Digital Spy
Published Tuesday, Sep 17 2013, 19:18 BST | By Kate Goodacre
Friends for over 30 years, Stevie Nicks and Dave Stewart joined forces in 2010 to make her first solo record in almost a decade. In Your Dreams was recorded at the Fleetwood Mac member’s home in California over a 10-month period, and spawned a behind-the-scenes documentary Stevie Nicks: In Your Dreams.
Speaking to Digital Spy at the Curzon cinema in Mayfair before last night’s (September 16) UK premiere of the documentary – produced and directed by the musicians – Nicks tells the story of how Stewart convinced her to commit what she has since described as “the happiest year of my life” to camera.
Stevie Nicks and Dave Stewart speak to the media at the ‘In Your Dreams’ premiere
“Well, [it came about] because we were doing it at my house. When I first asked Dave [Stewart] to come over and talk to me about producing the record, I had decided never to do another solo record. So, I wrote ‘Moonlight’ the year before, in Australia, and that’s when I decided I’d maybe do a record, because I’ve got to surround this song with some other songs – otherwise, what am I gonna do, put out one song, you know?
“That’s when I called Dave and said, ‘Would you like to produce this record? I have a song’. So Dave came over to my house and we talked about it, and then he said, ‘Yeah, I’d like to do it’. So we looked around and I said, ‘We could do it here, ’cause this is a big house, and I don’t live here, I live three minutes away in an apartment. So it’s basically empty. My goddaughter lives in the garage. So, why don’t we do that, and what do you think?’ And he said, ‘Let’s do that’.
“So, we decided to start, and right on the first day, he said, ‘You know, we should film this’. And I said, ‘Well, you know what that means. That means make-up, that means hair, that means wearing nice clothes every day’, and we kind of discussed it, and he said, ‘If you don’t like it, we won’t use it.
“‘Shooting is not nearly as expensive as it used to be, so this isn’t gonna to cost us a million dollars. So if it’s totally terrible, we won’t use it. Secondly, you might be sorry at the end of this that we didn’t get something, ’cause I have a feeling it’s going to be very natural’.
© PA Images / Matt Crossick / EMPICS Entertainment
Fleetwood Mac during the 2009 ‘Unleashed’ tour
> Stevie Nicks ‘thrilled’ by Christine McVie’s return to Fleetwood Mac for London shows
“So I said, ‘You know what?’ I remember in the Tom Petty documentary [Runnin’ Down a Dream] that was four hours long, there was a part on the Wilburys, the five of them. There was George [Harrison], Bob [Dylan], Tom, Jeff [Lynne] and Roy [Orbison]. And it was so fantastic, and very very soon after that, two of them were gone.
“I always was so personally glad that they let the cameras in, because certainly with that group of five men, I would have thought they would have said no. But they didn’t, and they threw caution to the wind, and they let it be filmed… I thought, ‘You know… I’m not gonna take the vain route on this one. I’m going to say okay, I’m not a great make-up artist, but I’ll do it, and I’ll get my hair pristine, and I’ll pick out a uniform that I’ll wear every single day, and it will be nice, but I won’t have to think [about it].

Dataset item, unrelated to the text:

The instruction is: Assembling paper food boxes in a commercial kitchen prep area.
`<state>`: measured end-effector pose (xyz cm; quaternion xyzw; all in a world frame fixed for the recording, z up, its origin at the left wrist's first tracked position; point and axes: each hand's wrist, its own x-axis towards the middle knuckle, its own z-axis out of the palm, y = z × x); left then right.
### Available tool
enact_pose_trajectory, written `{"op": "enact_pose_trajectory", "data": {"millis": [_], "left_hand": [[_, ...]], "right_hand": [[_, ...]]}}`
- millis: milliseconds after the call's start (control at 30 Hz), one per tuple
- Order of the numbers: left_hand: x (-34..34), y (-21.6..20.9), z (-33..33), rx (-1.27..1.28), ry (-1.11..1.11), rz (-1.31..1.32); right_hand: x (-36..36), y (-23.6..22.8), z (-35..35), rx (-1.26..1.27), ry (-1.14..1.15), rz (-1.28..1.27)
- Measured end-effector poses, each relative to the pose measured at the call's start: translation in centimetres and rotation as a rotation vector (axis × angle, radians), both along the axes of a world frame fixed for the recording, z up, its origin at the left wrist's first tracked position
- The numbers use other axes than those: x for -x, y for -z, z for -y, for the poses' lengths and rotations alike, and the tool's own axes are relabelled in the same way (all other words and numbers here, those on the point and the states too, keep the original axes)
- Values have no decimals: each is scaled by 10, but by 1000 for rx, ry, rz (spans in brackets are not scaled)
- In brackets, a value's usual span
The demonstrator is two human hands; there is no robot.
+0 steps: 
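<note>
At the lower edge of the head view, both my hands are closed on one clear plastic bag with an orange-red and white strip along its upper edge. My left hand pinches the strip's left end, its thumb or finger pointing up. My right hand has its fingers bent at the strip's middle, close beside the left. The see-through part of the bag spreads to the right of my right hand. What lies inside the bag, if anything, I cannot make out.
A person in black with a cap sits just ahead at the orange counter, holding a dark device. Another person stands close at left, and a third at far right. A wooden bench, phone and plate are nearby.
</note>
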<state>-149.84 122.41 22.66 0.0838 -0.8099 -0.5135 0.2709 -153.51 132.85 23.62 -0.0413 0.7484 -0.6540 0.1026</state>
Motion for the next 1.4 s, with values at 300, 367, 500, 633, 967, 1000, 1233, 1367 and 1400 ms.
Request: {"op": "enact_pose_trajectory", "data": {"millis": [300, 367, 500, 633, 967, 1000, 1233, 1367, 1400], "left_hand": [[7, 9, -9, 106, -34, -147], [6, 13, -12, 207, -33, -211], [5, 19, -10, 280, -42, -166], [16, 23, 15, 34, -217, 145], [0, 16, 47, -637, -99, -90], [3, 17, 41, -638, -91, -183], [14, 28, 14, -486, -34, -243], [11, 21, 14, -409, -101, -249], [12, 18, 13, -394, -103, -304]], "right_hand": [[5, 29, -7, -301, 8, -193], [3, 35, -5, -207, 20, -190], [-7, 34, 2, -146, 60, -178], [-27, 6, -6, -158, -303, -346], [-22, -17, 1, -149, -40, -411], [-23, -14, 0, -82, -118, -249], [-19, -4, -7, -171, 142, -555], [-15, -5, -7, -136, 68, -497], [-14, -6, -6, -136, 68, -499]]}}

“So, we started and Dave came with 50 little flip-cams, gave the cameras to everybody. So we started, [and] everybody was filming – like, we’d be filming you right now. And so, within a week, everybody got very very used to it, and then when we were done every night, we’d all sit and show each other our film, you know? So we were all beginning to get excited about it.
“And slowly, Dave started bringing in very subtle, very innocuous, better cameras… after [the first three months], we had better filmmakers. But we never hardly saw them, and we were used to it by then, so it didn’t matter. And they knew, they’d all been warned, ‘No bad angles, try to get good light, try to have cameras that do well in low light, blah blah’. So, and it was just, you know, it was like… then it was fun… and when you see it, you’ll understand that.
“So when it was over, a year later, and everybody left… the girls went home, my goddaughter had cooked for us every day, five days a week, ten people moved out of the cottage, and I was sitting there on the stairs with my little dog Sulamith, and I looked at Sulamith and I said, ‘Now what?’ And I just cried, and I thought, ‘I just would like to start again tomorrow on 15 more songs. I don’t want this to ever be over’.
“So that’s the reason I did it, and because it’s filmed, it will never be over. It will always exist in the minds and imaginations of everybody – little kids, grown-up people, old people, music people, people that just wanted to make an album and be in the house… it’s there for everybody.
“It was very good of Dave to suggest it, because most people would have known that I don’t love being filmed… he was able to say, ‘But you will love it’. And I believed him. So that’s the great thing – believe.”
Watch a trailer for Stevie Nicks: In Your Dreams below:
Stevie Nicks: In Your Dreams will be released on DVD in November. The 4CD box set Fleetwood Mac: 25 Years – The Chain is out now.